## Supplied material
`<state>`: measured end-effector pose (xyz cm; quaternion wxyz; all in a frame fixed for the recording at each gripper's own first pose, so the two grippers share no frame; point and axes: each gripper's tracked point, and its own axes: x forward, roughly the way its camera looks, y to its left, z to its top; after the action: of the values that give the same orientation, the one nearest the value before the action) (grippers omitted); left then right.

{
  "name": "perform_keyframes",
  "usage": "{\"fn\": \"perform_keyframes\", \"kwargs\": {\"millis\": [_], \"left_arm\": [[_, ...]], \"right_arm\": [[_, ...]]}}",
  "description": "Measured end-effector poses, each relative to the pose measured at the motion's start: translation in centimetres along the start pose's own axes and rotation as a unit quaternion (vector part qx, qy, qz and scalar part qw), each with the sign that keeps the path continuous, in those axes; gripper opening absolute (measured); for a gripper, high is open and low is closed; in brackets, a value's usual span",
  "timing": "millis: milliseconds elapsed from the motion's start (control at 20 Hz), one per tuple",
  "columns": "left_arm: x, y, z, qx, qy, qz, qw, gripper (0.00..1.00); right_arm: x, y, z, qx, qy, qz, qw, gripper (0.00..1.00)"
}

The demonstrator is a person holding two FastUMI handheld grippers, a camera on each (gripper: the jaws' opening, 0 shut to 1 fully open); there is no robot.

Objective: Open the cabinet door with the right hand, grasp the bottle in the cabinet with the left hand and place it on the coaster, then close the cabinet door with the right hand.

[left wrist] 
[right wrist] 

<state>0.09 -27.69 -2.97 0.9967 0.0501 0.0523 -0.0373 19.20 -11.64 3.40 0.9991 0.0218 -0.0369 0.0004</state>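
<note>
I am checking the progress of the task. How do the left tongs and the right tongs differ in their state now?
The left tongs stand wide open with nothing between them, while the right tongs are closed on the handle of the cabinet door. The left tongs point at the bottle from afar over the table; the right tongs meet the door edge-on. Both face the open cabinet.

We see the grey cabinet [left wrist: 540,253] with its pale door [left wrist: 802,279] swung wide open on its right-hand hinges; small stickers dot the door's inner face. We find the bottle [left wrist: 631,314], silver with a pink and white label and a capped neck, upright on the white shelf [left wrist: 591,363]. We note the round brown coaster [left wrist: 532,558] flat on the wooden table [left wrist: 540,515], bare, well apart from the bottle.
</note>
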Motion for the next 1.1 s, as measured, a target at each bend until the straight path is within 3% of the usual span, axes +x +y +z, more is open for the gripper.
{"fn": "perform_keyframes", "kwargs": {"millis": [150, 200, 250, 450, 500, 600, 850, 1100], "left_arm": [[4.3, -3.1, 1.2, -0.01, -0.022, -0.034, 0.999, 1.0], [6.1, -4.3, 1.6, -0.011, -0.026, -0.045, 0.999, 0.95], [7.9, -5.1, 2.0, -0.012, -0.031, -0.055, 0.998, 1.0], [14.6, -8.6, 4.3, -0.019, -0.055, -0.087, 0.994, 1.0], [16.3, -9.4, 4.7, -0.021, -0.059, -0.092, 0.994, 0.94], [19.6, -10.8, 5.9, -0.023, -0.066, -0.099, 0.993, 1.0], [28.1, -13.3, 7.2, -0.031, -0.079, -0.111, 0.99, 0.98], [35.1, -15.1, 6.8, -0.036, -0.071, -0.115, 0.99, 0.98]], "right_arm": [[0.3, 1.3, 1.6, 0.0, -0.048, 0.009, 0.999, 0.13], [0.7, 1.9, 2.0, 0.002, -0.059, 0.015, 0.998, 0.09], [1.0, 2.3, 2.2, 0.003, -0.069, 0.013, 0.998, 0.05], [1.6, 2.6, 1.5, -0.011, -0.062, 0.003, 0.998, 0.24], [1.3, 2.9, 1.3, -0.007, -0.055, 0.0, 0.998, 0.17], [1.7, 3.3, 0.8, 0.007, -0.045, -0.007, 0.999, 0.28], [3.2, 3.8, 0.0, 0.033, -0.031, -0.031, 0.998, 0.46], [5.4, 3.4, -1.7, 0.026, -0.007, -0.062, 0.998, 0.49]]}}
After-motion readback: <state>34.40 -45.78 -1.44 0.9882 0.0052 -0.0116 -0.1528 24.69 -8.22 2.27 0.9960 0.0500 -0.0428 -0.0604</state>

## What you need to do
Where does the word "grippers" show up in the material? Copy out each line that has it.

## Task solution
`<state>`: measured end-effector pose (xyz cm; quaternion wxyz; all in a frame fixed for the recording at each gripper's own first pose, so the two grippers share no frame; point and axes: each gripper's tracked point, and its own axes: x forward, roughly the way its camera looks, y to its left, z to its top; after the action: of the values that give the same orientation, the one nearest the value before the action) (grippers omitted); left then right.
The demonstrator is a person holding two FastUMI handheld grippers, a camera on each (gripper: the jaws' opening, 0 shut to 1 fully open); there is no robot.

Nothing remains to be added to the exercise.